───── The data

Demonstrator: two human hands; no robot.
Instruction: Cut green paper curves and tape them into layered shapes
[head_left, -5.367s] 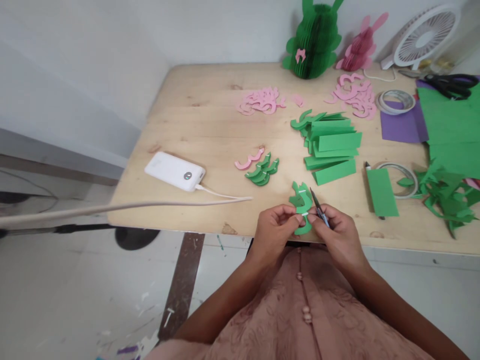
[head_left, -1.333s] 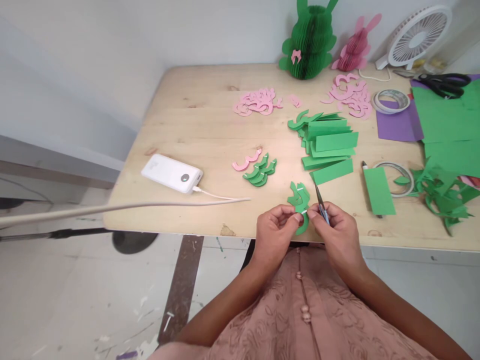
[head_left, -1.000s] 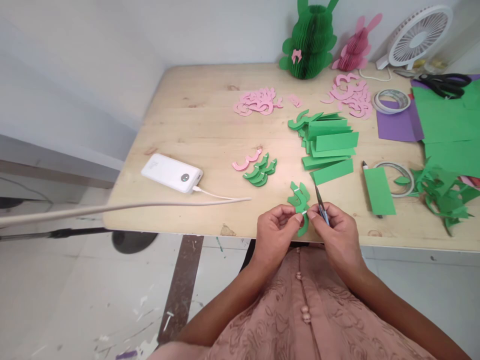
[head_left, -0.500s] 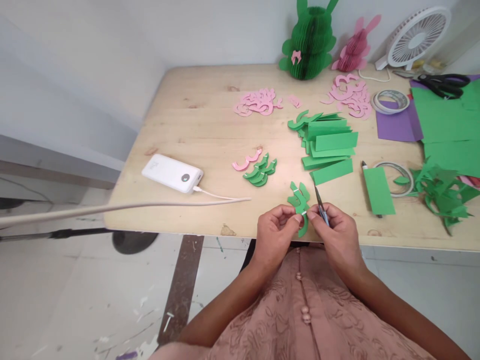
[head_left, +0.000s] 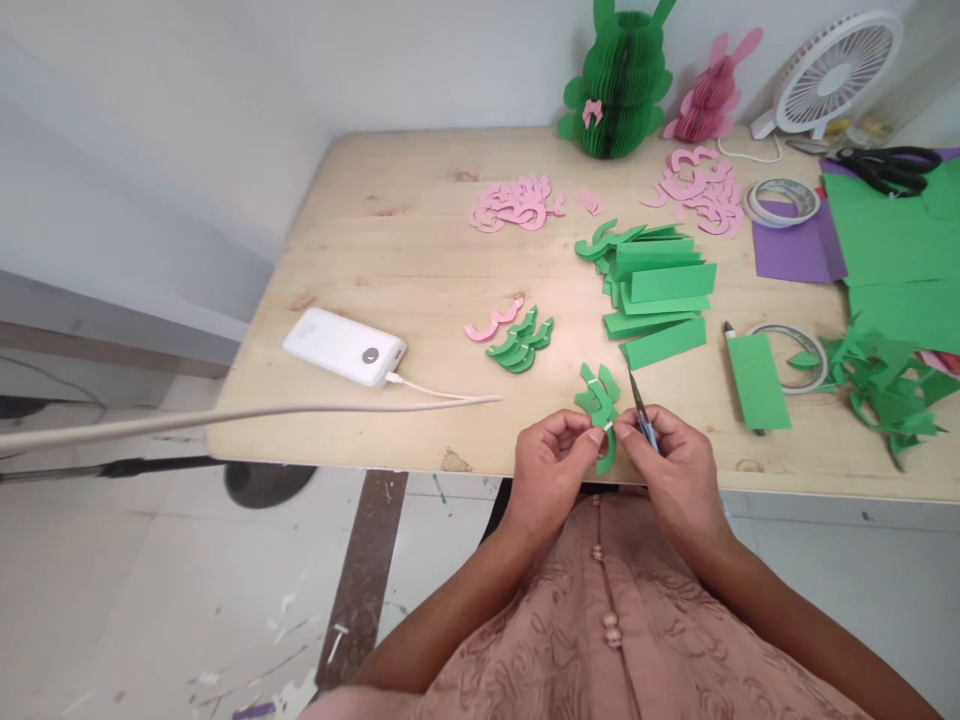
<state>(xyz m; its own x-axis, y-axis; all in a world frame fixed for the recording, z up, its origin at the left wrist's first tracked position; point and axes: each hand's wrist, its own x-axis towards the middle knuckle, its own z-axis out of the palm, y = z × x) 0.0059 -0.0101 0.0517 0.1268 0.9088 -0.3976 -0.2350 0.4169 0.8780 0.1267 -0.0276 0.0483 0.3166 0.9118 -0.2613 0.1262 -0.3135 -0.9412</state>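
Green paper cutouts (head_left: 596, 398) near the table's (head_left: 375, 270) front edge are fanned differently than some seconds ago, while your hands stay almost in place; this suggests fine adjusting. Your left hand (head_left: 551, 455) has its fingers clamped on them; your right hand's (head_left: 679, 455) fingers grip small scissors (head_left: 643, 412), beside a white strip (head_left: 608, 426). Inside the lower tape roll (head_left: 823, 358) lies a green scrap (head_left: 805, 360).

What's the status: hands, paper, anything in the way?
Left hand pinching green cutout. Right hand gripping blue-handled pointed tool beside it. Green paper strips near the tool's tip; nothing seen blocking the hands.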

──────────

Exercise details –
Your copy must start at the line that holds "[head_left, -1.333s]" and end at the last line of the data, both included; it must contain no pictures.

Answer box –
[head_left, -1.333s] 
[head_left, -1.000s] 
[head_left, -0.500s] 
[head_left, +0.000s] 
<state>(xyz m; its own x-axis, y-axis; all in a world frame fixed for the recording, z up, its origin at the left wrist's first tracked position; point and axes: each hand's wrist, its own x-axis towards the middle knuckle, its own z-axis out of the palm, y = z × x) 0.0059 -0.0101 0.0517 0.1268 0.9088 -0.3976 -0.2350 0.4169 0.8780 0.1267 -0.0276 0.0483 0.3166 0.9118 -0.2613 0.1262 -0.3135 -0.9412</state>
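Green paper cutouts (head_left: 596, 398) near the table's (head_left: 375, 270) front edge are fanned differently than some seconds ago, while your hands stay almost in place; this suggests fine adjusting. Your left hand (head_left: 551, 455) has its fingers clamped on them; your right hand's (head_left: 679, 455) fingers grip small scissors (head_left: 643, 412), beside a white strip (head_left: 608, 426). Inside the lower tape roll (head_left: 823, 358) lies a green scrap (head_left: 805, 360).

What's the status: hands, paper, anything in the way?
Left hand pinching green cutout. Right hand gripping blue-handled pointed tool beside it. Green paper strips near the tool's tip; nothing seen blocking the hands.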

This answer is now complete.